Here is some dynamic code to do this for you by getting all the HTTP/HTTPS endpoints from the manifest and configuring Kestrel appropriately for each one based on the protocol.
var endpoints = Context.CodePackageActivationContext.GetEndpoints()
.Where(endpoint => endpoint.Protocol == EndpointProtocol.Http || endpoint.Protocol == EndpointProtocol.Https);
return endpoints.Select(endpoint => new ServiceInstanceListener(serviceContext =>
// New Service Fabric listener for each endpoint configuration in the manifest.

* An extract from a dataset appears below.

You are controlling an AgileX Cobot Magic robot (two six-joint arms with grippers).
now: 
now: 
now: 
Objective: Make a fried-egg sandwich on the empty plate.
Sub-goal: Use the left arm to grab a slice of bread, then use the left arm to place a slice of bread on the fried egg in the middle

new KestrelCommunicationListener(serviceContext, endpoint.Name, (url, listener) =>
{
return new WebHostBuilder()
.UseKestrel(options =>
{
if (endpoint.Protocol == EndpointProtocol.Http)
{
options.Listen(IPAddress.Any, endpoint.Port);
}
else if (endpoint.Protocol == EndpointProtocol.Https)
{
options.Listen(IPAddress.Any, endpoint.Port, listenOptions => listenOptions.UseHttps(FindCertificate("cert_thumbprint", StoreLocation.LocalMachine, NameType.Thumbprint)));
}
})
.ConfigureServices(services => services.AddSingleton(serviceContext))
.UseContentRoot(Directory.GetCurrentDirectory())
.UseStartup<Startup>()
.UseServiceFabricIntegration(listener, ServiceFabricIntegrationOptions.None)
.UseUrls(url)
.Build();
})));
BuddhaBuddy1
commented
6 years ago What NuGet package is FIndCertificate() and NameType defined? I'm using ASP.NET Core 2.0 and I don't see it anywhere.
MorochoJaime
commented
6 years ago Context.CodePackageActivationContext.GetEndpoints() HostingApplication.Context does not contain a definition for CodePackageActivationContext. Help please!!!
Joostul
commented
6 years ago @MorochoJaime context should be of type System.Fabric.StatelessServiceContext.
nhdmalik
commented
6 years ago Hi I am facing issue of infinite loop of calling CreateServiceInstanceListeners, I want to run on both http and https, can anyone see the attached application and guide me what is wrong?
alexander-narbut
commented
5 years ago Hi I am facing issue of infinite loop of calling CreateServiceInstanceListeners, I want to run on both http and https, can anyone see the attached application and guide me what is wrong?
@nhdmalik I had the same issue, fixed by passing "endpoint.Name" to the optional "name" parameter of ServiceInstanceListener
Alex-Panov
commented
4 years ago Hi I am facing issue of infinite loop of calling CreateServiceInstanceListeners, I want to run on both http and https, can anyone see the attached application and guide me what is wrong?
Had similar issue for ServiceReplicaListener in Stateful case, so it should look like this:
endpoints.Select(endpoint => new ServiceReplicaListener(serviceContext =>
// New Service Fabric listener for each endpoint configuration in the manifest.
new KestrelCommunicationListener(serviceContext, endpoint.Name, (url, listener) =>
{
...
}), endpoint.Name));Note the second endpoint.Name on last line.
Hi!
How to listen http and https with Kestrel and Service Fabric?
Port 3000 with https work correctly, but port 2000 with http not working.